WHAT THIS TASK INVOLVES: Leave out the pictures and copy every record exactly.
──────────
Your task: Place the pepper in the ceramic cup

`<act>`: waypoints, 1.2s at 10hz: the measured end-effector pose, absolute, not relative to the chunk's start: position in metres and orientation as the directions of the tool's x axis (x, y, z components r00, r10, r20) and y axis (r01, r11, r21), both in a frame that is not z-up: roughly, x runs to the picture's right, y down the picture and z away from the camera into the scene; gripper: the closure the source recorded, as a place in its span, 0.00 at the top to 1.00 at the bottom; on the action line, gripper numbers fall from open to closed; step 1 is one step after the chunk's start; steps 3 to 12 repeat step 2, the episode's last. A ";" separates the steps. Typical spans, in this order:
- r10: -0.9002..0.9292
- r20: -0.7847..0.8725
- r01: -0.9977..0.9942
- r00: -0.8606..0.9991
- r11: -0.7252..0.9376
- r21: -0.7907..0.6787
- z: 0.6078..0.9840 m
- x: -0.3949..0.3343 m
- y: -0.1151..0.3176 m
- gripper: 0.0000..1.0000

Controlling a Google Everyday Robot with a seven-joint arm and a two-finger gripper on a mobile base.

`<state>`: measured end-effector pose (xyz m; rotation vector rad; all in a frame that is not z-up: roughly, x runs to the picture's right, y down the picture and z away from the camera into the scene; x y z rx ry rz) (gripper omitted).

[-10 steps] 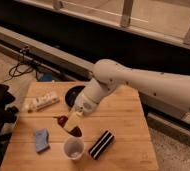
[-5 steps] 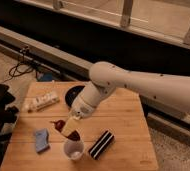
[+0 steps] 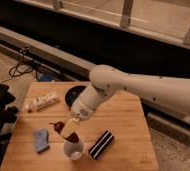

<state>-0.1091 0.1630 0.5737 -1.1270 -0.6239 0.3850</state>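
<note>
My gripper reaches down from the white arm over the front left of the wooden table. It is shut on the dark red pepper, which sticks out to the left of the fingers, with a red bit showing below them. The white ceramic cup stands upright directly under the gripper, near the table's front edge. The pepper's lower end is at the cup's rim; I cannot tell whether it touches.
A black-and-white striped bar lies right of the cup. A blue cloth lies to its left. A wide dark bowl sits at the back, partly behind the arm. A white packet lies at the back left.
My gripper has moved down and slightly forward with the pepper, from above the table's middle to just over the cup. The other things have not moved.
</note>
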 end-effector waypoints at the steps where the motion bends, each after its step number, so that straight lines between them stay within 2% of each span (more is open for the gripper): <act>1: 0.592 0.273 0.032 0.759 0.384 -0.923 0.578 -0.113 0.168 0.03; 2: 0.611 0.281 0.048 0.740 0.368 -0.929 0.584 -0.116 0.175 0.10; 12: 0.611 0.281 0.048 0.740 0.368 -0.929 0.584 -0.116 0.175 0.10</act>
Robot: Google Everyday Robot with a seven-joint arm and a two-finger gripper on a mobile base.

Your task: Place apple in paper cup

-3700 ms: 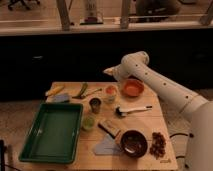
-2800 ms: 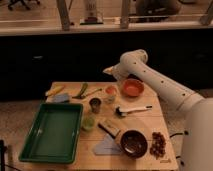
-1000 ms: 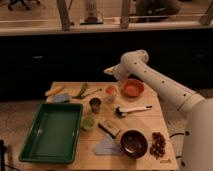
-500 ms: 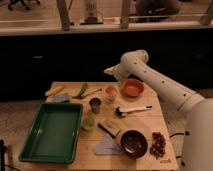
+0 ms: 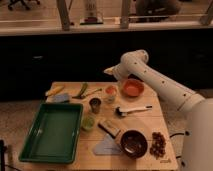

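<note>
The paper cup [image 5: 110, 94] is a small pale cup standing near the middle of the wooden table [image 5: 150, 120]. A reddish-orange round thing, apparently the apple [image 5: 111, 90], shows in its mouth. My gripper [image 5: 107, 72] is at the end of the white arm [image 5: 150, 75], above and slightly behind the cup and apart from it. I see nothing held in the gripper.
A dark metallic cup [image 5: 95, 105] and a small green cup [image 5: 88, 122] stand left of the paper cup. An orange bowl [image 5: 132, 88] is to its right. There is also a green tray [image 5: 52, 132], a brush [image 5: 132, 110], a dark bowl [image 5: 133, 143] and brown snacks [image 5: 159, 145].
</note>
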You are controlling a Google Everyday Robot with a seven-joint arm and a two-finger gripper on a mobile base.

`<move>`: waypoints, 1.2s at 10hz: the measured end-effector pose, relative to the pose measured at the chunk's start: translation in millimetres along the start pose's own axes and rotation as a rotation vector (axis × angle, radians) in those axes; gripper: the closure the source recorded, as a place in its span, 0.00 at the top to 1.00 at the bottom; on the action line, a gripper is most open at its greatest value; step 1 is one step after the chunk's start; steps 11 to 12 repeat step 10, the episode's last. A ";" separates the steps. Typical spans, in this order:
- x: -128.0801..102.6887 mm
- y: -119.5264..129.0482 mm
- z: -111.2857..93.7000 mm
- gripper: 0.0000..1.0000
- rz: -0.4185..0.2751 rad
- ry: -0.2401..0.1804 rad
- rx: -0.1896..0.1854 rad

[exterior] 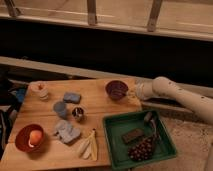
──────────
ANSWER BOX:
Your task: Place the pepper in the ceramic cup

`<act>`: waypoints, 1.2s at 10hz: the measured end-effector pose, absolute, not relative to the chunk's start: position in metres and orientation as the directions of the tool's x axis (x, y, z components r00, r10, r20) and y axis (r01, r11, r21), both in a frame that is not z-up: roughly, x runs to the picture's right, y down the picture and z away from the camera into the scene; gripper: the closure the source recorded, as a place in its span, 0.00 at the top to 1.00 at the bottom; on the action line, gripper numbers fall from open to closed; step 1 is one step after the chunk's start; steps 3 to 12 repeat step 2, the episode's last. A ";" separates the steps. Typical spans, in this order:
- r10: -0.9002..0.9292
- r20: -0.7847..0.8725
- r01: -0.9977..0.9942
- r00: -0.8606..0.9991
- r11: -0.7252..0.9376
- r21: -0.7907..0.6787
- z: 0.6078..0.9840 m
- x: -0.3949..0.3343 m
- y: -0.1151..0.3176 m
- gripper: 0.0000..1.0000

Controlling a Google Everyday Robot with a seven-joint arm and a two-finger gripper on a mobile base.

`<state>`: measured end-effector pose (xyz m; rotation vector rad; all in a frame that is not z-up: roughly, x runs to the picture's right, y down the picture and z away from the camera into the scene; x y z rx ry rz) (gripper omitted).

[-10 steps] 
[-5 steps] 
[+0 steps] 

<state>-0.1091 0.1630 0.5737 -1.1270 -0.6239 0.3850</state>
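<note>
My gripper reaches down from the white arm over the front left of the wooden table. It is shut on the dark red pepper, which sticks out to the left of the fingers, with a red bit showing below them. The white ceramic cup stands upright directly under the gripper, near the table's front edge. The pepper's lower end is at the cup's rim; I cannot tell whether it touches.
A black-and-white striped bar lies right of the cup. A blue cloth lies to its left. A wide dark bowl sits at the back, partly behind the arm. A white packet lies at the back left.
My gripper has moved down and slightly forward with the pepper, from above the table's middle to just over the cup. The other things have not moved.
</note>
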 end-effector waypoints at the steps where the motion bends, each after its step number, so that straight lines between them stay within 2% of each span (more is open for the gripper): <act>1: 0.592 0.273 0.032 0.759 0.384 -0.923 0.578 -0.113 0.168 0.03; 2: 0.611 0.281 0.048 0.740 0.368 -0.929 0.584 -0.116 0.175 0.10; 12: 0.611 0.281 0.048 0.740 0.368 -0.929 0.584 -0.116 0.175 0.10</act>
Robot: Google Everyday Robot with a seven-joint arm and a two-finger gripper on a mobile base.

Your task: Place apple in paper cup

-3700 ms: 
-2800 ms: 
-1000 ms: 
-500 ms: 
+0 ms: 

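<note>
The paper cup [image 5: 110, 94] is a small pale cup standing near the middle of the wooden table [image 5: 150, 120]. A reddish-orange round thing, apparently the apple [image 5: 111, 90], shows in its mouth. My gripper [image 5: 107, 72] is at the end of the white arm [image 5: 150, 75], above and slightly behind the cup and apart from it. I see nothing held in the gripper.
A dark metallic cup [image 5: 95, 105] and a small green cup [image 5: 88, 122] stand left of the paper cup. An orange bowl [image 5: 132, 88] is to its right. There is also a green tray [image 5: 52, 132], a brush [image 5: 132, 110], a dark bowl [image 5: 133, 143] and brown snacks [image 5: 159, 145].
</note>
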You are controlling a Google Everyday Robot with a seven-joint arm and a two-finger gripper on a mobile base.

`<move>`: waypoints, 1.2s at 10hz: the measured end-effector pose, relative to the pose measured at the chunk's start: translation in millimetres along the start pose's own axes and rotation as a rotation vector (axis × angle, radians) in those axes; gripper: the closure the source recorded, as a place in its span, 0.00 at the top to 1.00 at the bottom; on the action line, a gripper is most open at its greatest value; step 1 is one step after the chunk's start; steps 11 to 12 repeat step 10, the episode's last. A ";" separates the steps. Typical spans, in this order:
- x: -128.0801..102.6887 mm
- y: -119.5264..129.0482 mm
- z: -111.2857..93.7000 mm
- gripper: 0.0000..1.0000
- rz: -0.4185..0.2751 rad
- ry: -0.2401..0.1804 rad
- rx: -0.1896..0.1854 rad

[exterior] 

What appears above is the complete answer.